Cuanto “más pequeño es un municipio y más te conoce la gente, más te señalan con el dedo”, comenta Luis Vadillo de Plasencia (Cáceres). Ponce coincide con el extremeño, que además todavía puede “escuchar a las señoras murmurando cuando pasa por el lado”. Sabe por una amiga que hablan de él “de forma despectiva por el hecho de ser como es”. Estar en el boca a boca de la gente era lo que más le asustaba a Alfonso Gordillo (Valenzuela, Córdoba) antes de declarar su sexualidad. Sin embargo, no le dio importancia. “Fueron tres, cuatro días como mucho”, y no fue a más. 

 “La oveja que se desvía del rebaño recibe críticas por parte de la población más cerrada”.

José Antonio Ponce, Villanueva de los Castillejos (Huelva)

Todos coinciden en que en las zonas rurales y lugares de menor número de habitantes, importa más el famoso “¿Qué dirán?”. Vadillo asegura que hay dos barreras que superar cuando se declara la orientación: “Primero hay que superar la barrera del qué dirán y luego ya la barrera de abrirse libremente a quién tú eres”

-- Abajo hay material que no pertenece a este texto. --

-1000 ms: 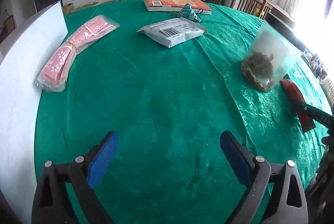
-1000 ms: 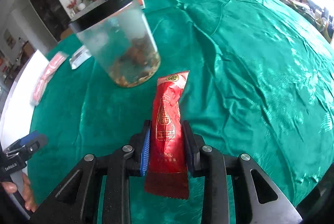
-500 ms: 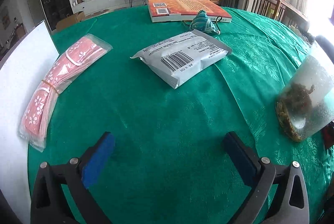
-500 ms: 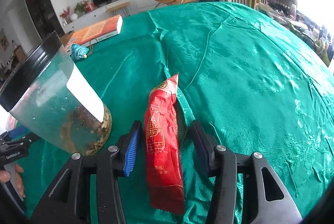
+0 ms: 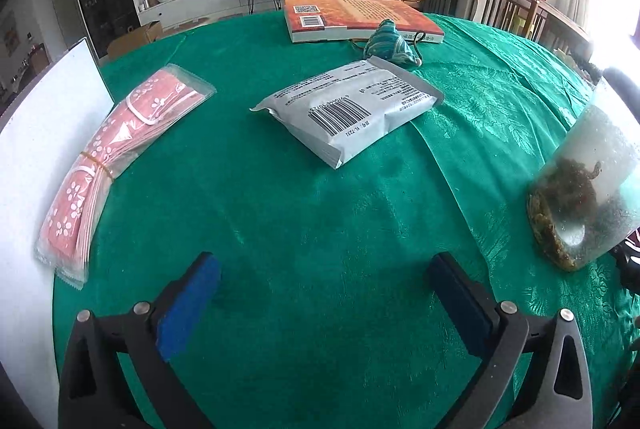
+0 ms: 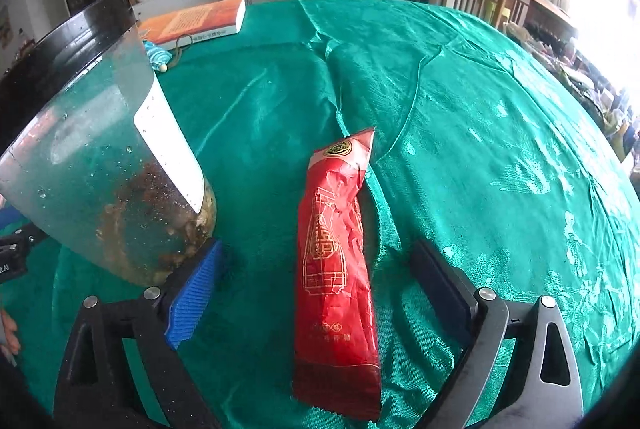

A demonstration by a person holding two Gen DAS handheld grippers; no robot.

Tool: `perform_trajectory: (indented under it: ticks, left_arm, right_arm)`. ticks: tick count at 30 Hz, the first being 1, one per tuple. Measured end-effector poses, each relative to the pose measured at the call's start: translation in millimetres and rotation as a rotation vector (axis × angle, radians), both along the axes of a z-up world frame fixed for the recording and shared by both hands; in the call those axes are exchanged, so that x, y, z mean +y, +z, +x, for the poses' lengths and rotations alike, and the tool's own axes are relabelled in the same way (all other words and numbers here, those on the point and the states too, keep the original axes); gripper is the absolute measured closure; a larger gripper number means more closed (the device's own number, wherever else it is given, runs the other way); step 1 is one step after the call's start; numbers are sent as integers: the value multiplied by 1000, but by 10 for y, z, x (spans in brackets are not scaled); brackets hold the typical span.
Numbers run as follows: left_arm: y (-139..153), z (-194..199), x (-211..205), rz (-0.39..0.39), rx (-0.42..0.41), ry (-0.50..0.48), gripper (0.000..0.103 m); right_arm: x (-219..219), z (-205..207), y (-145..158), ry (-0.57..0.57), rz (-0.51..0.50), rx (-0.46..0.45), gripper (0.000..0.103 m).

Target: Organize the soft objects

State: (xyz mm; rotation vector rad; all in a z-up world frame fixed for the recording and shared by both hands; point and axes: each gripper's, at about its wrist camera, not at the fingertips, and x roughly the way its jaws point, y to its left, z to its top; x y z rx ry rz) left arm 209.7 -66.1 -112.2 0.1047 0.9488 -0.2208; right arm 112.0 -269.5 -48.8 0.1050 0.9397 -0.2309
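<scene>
Left hand-held gripper (image 5: 324,293): low over the green-clothed table (image 5: 320,213), aimed forward and slightly downward across it; blue-padded fingers (image 5: 188,309) spread wide, nothing between them and nothing touched. Ahead, past the fingertips: grey mailer pouch (image 5: 348,113) with barcode, lying flat near the table's middle. Left of it, well apart, close to the white board (image 5: 36,133) at the table's edge: stack of pink floral packets (image 5: 116,145) in clear wrap, bound by a rubber band. Beyond the pouch: small teal striped pouch (image 5: 390,47) touching or just beside an orange book (image 5: 360,19). At the right border: clear jar (image 5: 584,197) with brownish contents.

Right hand-held gripper (image 6: 316,285): likewise low over the table, pointing forward; fingers wide apart, holding nothing. Red snack packet (image 6: 336,257): flat on the cloth, lengthwise between the two fingers, clear of both pads, its near end lying under the gripper and its far end reaching past the fingertips. Left finger (image 6: 192,293): tip just beside the base of the black-lidded jar (image 6: 112,173); contact cannot be told. At the far left border: part of the other gripper and a few of the person's fingers.
</scene>
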Motion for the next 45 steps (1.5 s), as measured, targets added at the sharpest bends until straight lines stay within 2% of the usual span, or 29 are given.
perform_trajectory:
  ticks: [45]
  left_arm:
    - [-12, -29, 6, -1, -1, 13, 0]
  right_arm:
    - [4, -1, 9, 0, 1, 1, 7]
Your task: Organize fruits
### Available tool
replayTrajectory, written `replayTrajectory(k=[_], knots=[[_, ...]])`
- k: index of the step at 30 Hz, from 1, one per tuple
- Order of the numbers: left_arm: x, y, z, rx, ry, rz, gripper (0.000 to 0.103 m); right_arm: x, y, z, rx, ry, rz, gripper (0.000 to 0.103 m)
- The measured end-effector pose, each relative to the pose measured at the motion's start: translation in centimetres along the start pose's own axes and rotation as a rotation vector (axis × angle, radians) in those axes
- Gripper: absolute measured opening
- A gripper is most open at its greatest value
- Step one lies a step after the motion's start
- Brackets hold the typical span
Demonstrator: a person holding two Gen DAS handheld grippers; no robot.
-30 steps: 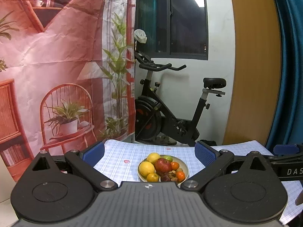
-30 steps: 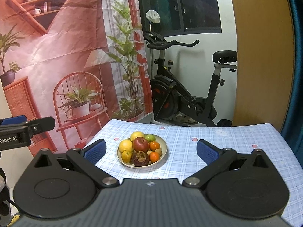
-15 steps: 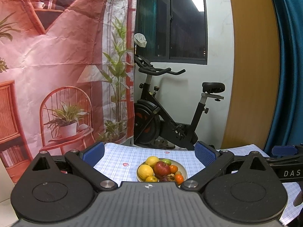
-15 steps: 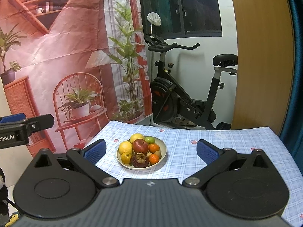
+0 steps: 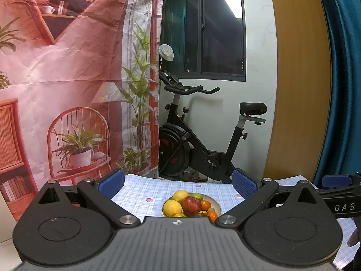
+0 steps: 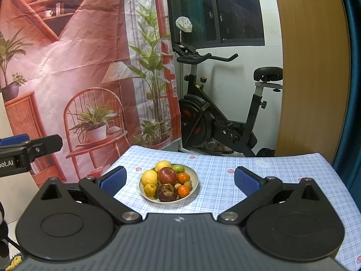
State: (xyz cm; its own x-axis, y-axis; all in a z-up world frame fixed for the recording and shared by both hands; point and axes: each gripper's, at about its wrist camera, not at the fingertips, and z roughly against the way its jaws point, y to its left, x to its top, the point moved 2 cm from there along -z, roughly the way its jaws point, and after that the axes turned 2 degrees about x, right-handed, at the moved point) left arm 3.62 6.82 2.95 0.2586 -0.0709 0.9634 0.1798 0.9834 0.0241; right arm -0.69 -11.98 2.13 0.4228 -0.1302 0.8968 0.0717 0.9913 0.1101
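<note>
Left hand-held gripper (image 5: 178, 184): blue pads spread wide, nothing between them, touching nothing. Right hand-held gripper (image 6: 180, 178): likewise spread wide and empty. Both are held level above the near edge of the counter (image 6: 270, 164), pointing toward the far wall, left one beside the right.

Plate (image 6: 195, 178) of fruits sits on the checked cloth, well ahead of both grippers and apart from them. On it: red apple (image 6: 167, 175) at centre, two yellow citrus at left, a green fruit behind, small oranges at right, dark mangosteen (image 6: 167, 192) in front. Beyond the counter: exercise bike (image 6: 216, 117) and a printed backdrop (image 6: 79, 67).
</note>
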Motion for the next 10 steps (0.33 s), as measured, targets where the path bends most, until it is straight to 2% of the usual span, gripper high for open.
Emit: replayTrajectory(k=[10], knots=[[-0.03,-0.08,0.26,0.0,-0.003,0.002,0.103,0.07,-0.06,0.12,0.001,0.001,-0.001,0.103]])
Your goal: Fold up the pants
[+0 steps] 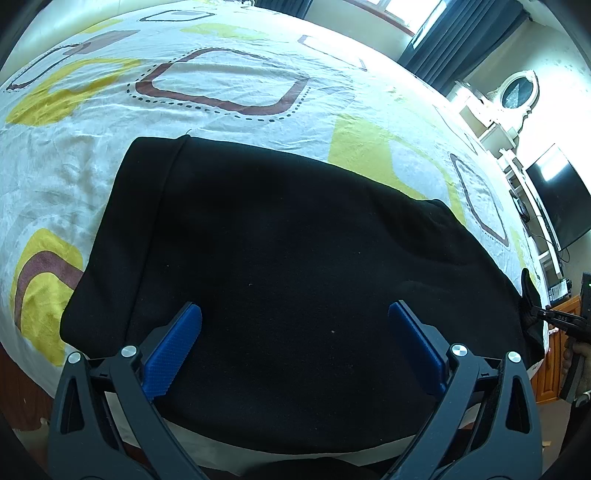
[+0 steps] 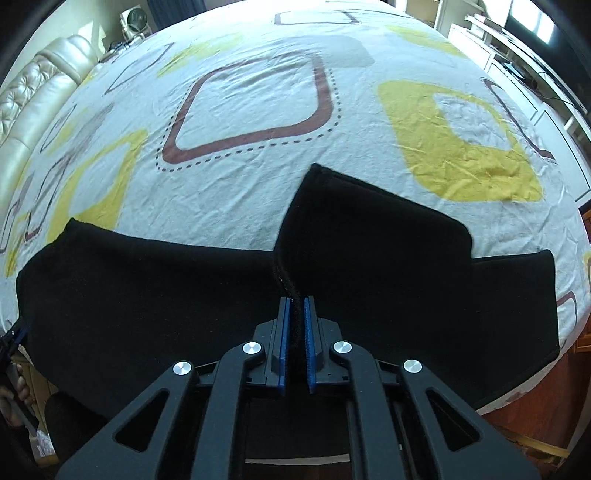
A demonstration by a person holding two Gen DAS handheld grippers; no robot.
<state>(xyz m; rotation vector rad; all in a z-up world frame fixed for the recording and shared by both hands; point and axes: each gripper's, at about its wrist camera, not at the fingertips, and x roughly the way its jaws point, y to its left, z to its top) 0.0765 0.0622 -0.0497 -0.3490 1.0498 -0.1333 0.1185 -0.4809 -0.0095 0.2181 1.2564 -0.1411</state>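
Observation:
Black pants [image 1: 295, 221] lie spread on the patterned bedsheet [image 1: 221, 85] near the bed's front edge. My left gripper [image 1: 294, 308] hovers over the cloth, open, its blue pads [image 1: 173, 350] wide apart with nothing pinched. In the right wrist view the pants [image 2: 147, 288] have one part raised into a ridge with a seam. My right gripper [image 2: 296, 300] is shut on that ridge of black fabric. A flap of the pants [image 2: 369, 221] lies turned over beyond it. The right gripper [image 1: 554, 317] also shows at the pants' right edge, held by a hand.
The white, yellow and brown sheet [image 2: 258, 110] stretches far beyond the pants. A padded headboard [image 2: 33, 85] and a fan [image 2: 135, 20] stand at the left. A dark TV [image 1: 557, 199] and white shelving [image 1: 495, 125] line the right wall. The bed's wooden side [image 2: 517, 387] drops off near me.

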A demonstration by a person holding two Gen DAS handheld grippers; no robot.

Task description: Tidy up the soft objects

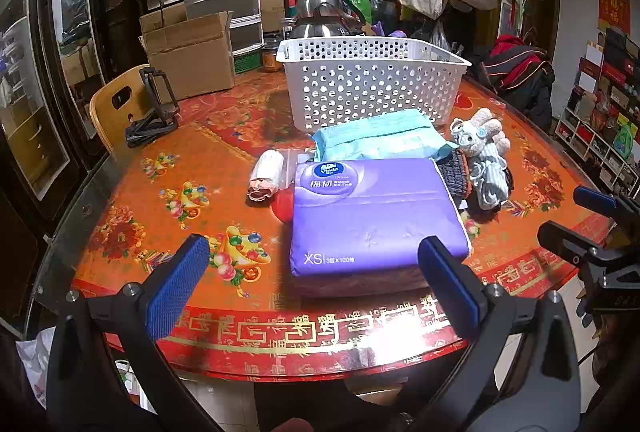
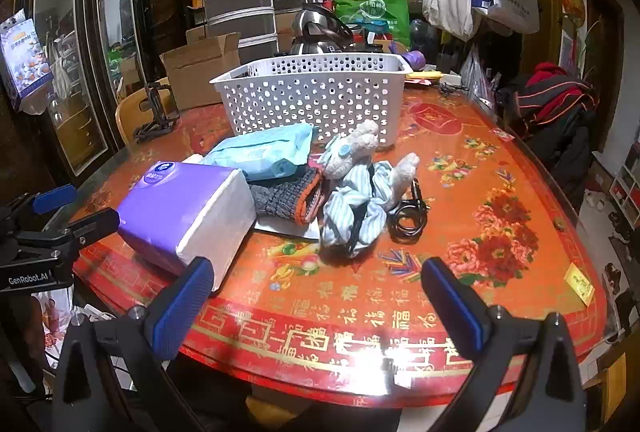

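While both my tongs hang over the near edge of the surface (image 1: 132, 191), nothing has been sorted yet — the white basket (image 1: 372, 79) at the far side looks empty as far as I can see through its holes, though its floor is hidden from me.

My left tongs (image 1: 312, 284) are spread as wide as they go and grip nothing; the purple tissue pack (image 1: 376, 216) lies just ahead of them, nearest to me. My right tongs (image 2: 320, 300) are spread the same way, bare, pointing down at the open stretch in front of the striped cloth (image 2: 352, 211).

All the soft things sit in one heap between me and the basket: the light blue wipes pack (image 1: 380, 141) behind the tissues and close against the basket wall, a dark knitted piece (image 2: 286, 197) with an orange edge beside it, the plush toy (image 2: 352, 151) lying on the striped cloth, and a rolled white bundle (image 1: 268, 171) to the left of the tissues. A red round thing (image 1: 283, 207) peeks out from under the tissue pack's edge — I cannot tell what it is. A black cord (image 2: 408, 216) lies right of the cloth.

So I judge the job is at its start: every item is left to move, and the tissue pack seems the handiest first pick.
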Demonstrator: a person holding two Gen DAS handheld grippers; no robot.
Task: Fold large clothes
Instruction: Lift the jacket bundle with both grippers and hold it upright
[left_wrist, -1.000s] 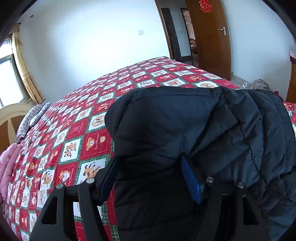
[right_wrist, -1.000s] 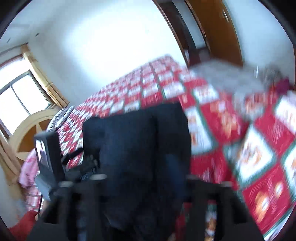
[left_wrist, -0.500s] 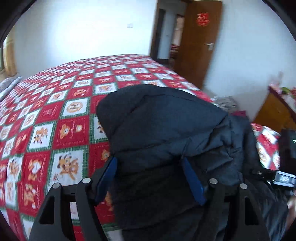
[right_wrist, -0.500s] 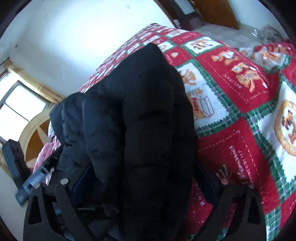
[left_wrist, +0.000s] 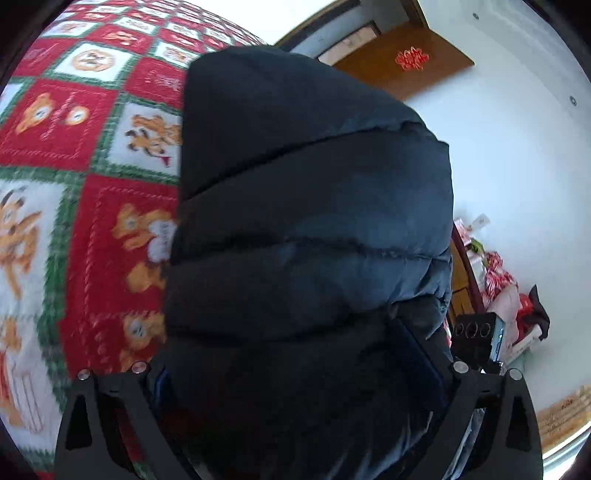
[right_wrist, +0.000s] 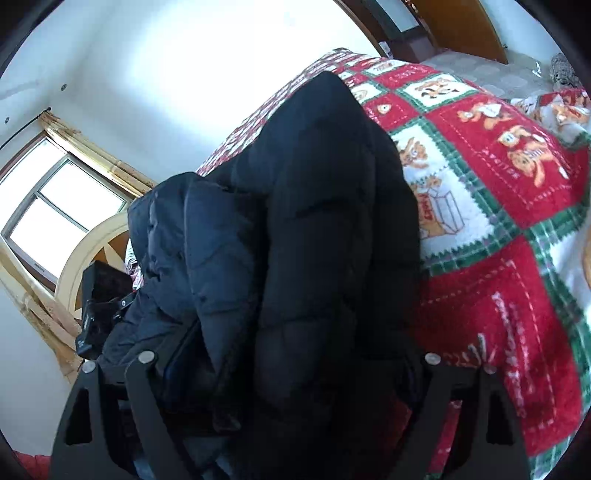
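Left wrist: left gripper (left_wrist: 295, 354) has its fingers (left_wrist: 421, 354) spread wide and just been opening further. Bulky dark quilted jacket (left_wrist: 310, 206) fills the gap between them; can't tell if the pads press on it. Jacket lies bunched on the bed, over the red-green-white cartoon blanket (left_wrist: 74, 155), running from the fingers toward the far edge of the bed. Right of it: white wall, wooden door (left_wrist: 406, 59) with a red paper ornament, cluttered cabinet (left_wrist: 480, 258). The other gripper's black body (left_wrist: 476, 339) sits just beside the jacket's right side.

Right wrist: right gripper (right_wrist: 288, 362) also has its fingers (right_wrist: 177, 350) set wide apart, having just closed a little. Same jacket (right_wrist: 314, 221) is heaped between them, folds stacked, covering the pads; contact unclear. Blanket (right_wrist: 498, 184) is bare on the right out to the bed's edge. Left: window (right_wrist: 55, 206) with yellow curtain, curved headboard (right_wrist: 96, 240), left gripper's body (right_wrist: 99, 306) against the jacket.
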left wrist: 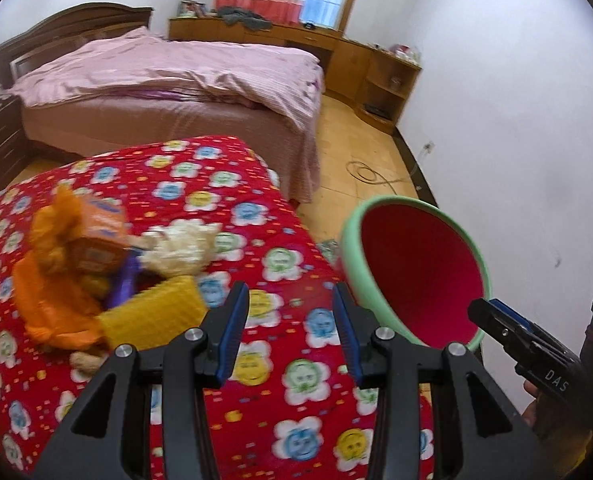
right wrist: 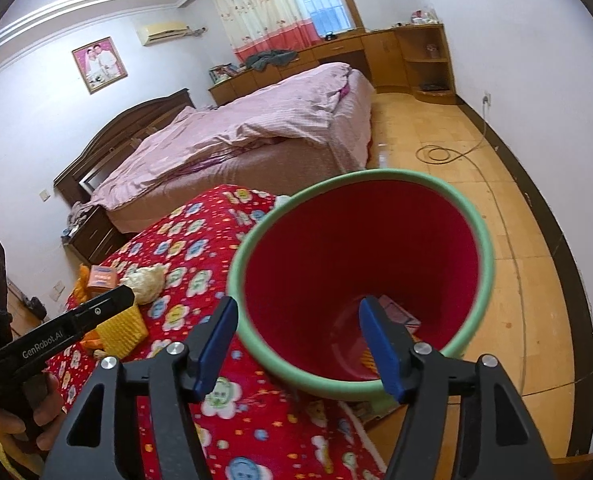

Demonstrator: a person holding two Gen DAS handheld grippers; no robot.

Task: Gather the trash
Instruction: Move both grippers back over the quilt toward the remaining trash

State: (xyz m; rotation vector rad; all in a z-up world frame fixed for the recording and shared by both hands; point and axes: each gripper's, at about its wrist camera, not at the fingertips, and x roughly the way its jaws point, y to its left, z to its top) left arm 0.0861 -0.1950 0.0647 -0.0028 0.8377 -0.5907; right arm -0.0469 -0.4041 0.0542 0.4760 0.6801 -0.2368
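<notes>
Left gripper (left wrist: 290,328) nearest the lens, jaws spread, nothing between the blue pads; it hangs over the red flower-print quilt (left wrist: 256,216).

Landmark: the quilt, largest thing close by.
- Pink-covered bed (left wrist: 168,80) beyond the quilt's far edge.
- Red bin with green rim (right wrist: 360,280) off the quilt's right edge, mouth tilted toward the cameras. Right gripper (right wrist: 304,344) straddles its near rim: one pad outside the wall, the other inside the mouth, jaws parted and not pressing on the rim. A pinkish box (right wrist: 400,312) lies in the bin's bottom, partly hidden by the inner pad; its make cannot be read.
- Trash heap on the quilt's left part, ahead and left of the left gripper, apart from its pads: orange plastic bag (left wrist: 52,300), yellow ribbed piece (left wrist: 156,312) nearest the left pad, small orange carton (left wrist: 98,240) on top, crumpled white paper wad (left wrist: 180,244) at the heap's right side. Blurred here; a purple scrap (left wrist: 126,284) shows in the middle, kind uncertain.
- Bin stands to the right of the left gripper, well clear of the heap.
</notes>
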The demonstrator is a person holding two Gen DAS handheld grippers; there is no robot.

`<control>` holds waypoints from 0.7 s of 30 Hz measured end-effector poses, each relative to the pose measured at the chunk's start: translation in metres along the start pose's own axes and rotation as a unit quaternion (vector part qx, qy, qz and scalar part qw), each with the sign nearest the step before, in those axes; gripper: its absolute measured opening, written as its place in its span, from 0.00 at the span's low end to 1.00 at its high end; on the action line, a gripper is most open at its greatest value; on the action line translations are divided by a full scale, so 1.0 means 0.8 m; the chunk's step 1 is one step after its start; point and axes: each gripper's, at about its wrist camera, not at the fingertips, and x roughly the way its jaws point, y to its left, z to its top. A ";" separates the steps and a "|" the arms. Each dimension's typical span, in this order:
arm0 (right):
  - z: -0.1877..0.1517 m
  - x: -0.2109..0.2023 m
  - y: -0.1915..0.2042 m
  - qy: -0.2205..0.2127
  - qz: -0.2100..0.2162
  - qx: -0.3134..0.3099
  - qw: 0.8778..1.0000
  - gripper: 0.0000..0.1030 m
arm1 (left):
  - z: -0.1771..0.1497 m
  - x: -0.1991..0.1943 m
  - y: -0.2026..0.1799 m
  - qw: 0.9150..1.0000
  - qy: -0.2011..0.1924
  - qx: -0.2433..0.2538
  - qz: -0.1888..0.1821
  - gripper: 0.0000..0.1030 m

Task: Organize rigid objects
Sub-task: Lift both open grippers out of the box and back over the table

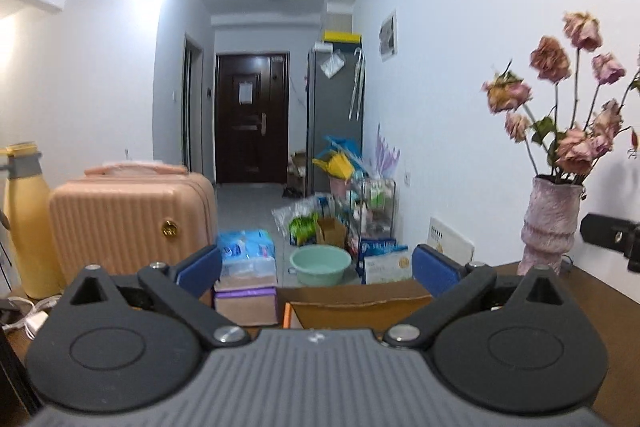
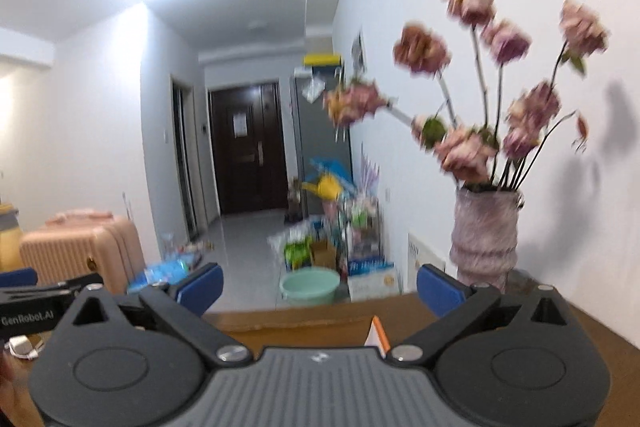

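**Both claws wide and empty, looking down the hallway**

Claws first: I am holding the left gripper and the right gripper with jaws spread fully apart, nothing between the blue pads on either one. Both are pointing almost level, out over the far edge of the wooden table toward the dark door at twelve o'clock.

I am judging this as a between-steps moment — nothing in hand, no rigid object lined up. The task's things are mostly below the view: I am seeing only an open cardboard box at six o'clock under the left claw, and an orange-and-white card edge poking up under the right. Which item comes next I cannot tell.

The next move is calling for tipping both claws down to bring the tabletop back into sight before choosing anything.

Standing in the way — the pink vase of dried roses at three o'clock, top-heavy by the look of it, near the right claw. At nine o'clock I am seeing a peach suitcase and a yellow bottle.
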 end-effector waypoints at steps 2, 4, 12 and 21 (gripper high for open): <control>-0.001 -0.018 0.006 -0.009 0.000 0.000 1.000 1.00 | 0.000 -0.016 0.000 1.000 -0.013 0.005 0.001 1.00; -0.002 -0.031 0.008 -0.013 0.001 0.002 1.000 1.00 | -0.001 -0.030 0.007 1.000 -0.025 0.001 0.000 1.00; -0.003 -0.082 0.012 -0.020 -0.008 0.017 1.000 1.00 | -0.001 -0.087 0.014 0.999 -0.049 -0.004 -0.017 1.00; -0.045 -0.187 0.016 -0.001 -0.014 0.005 1.000 1.00 | -0.043 -0.182 0.028 0.999 -0.019 0.011 -0.038 1.00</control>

Ponce sostiene que en una ciudad no te encuentras problemas en este sentido. “En realidad a casi nadie le importa, todo el mundo va a lo suyo sin meterse en la vida de la gente con la que se topan”. Es algo con lo que Esther Porras, de Piornal (Cáceres), está de acuerdo: “En una ciudad grande eso de ‘no me siento juzgado porque tiene una mentalidad mucho más abierta’ es falso”. La piornalega, que ya no oculta su bisexualidad, comenta que “en Madrid hay muchísima más individualidad y menos cercanía. La gente no se conoce y no hay ningún sentimiento de unidad”, expresa que “simplemente es como si no existieras”.

“En una ciudad grande eso de ‘no me siento juzgado porque tiene una mentalidad mucho más abierta’ es falso”.

Esther Porras, de Piornal (Cáceres)

Alfonso Gordillo, no ha recibido ningún tipo de insulto ni ha tenido problemas tras declararse bisexual. Pasea con su pareja por el pueblo con absoluta normaliad. Sin embargo, en el caso de José Antonio no sucede igual. “La oveja que se desvía del rebaño recibe críticas por parte de la población más cerrada”, cuenta. Vecinos le dejaron “de dirigir la palabra”. Luis Vadillo, por su parte, también ha recibido algún tipo de insulto, “en mi infancia y mogollón en el colegio”. Su infancia estuvo marcada por ser “el mariquita del colegio, el mariquita de catequesis, el mariquita de todas partes”. Unos insultos que en su caso con los años fueron cambiando: “A medida que vas creciendo tu manera de ser cambia. Ya no te sientes víctima y si te insultan, contestas. Y ya no te ven tan débil”.

  • Brotes verdes


A pesar de todo, se están logrando avances en la mentalidad de la gente en las zonas rurales y en los pueblos. En Plasencia, cuenta Luis que sí hay mejoras. Cuando llega la semana del Orgullo LGTBI, Vadillo ve banderas del orgullo en los balcones, o incluso, en el ayuntamiento. Además, afirma que cuentan con concejales homosexuales.

Por otro lado, una mujer lesbiana, que no quiere dar su nombre, del pueblo de Don Benito sí que considera su municipio con una mentalidad abierta, “siempre se ha dado espacio a iniciativas LGTBI”. Cuenta que “se han realizado muchísimas” actividades para informar, desde charlas en los colegios y centros educativos hasta manifestaciones. Durante la semana del orgullo “las calles se pintan y se iluminan con los colores de la bandera”. Además “viene gente a dar conciertos”. Don Benito dispone de asociaciones como Comisión 19M que promueve el colectivo y denuncia cualquier situación de LGTBifobia, según cuenta la joven extremeña.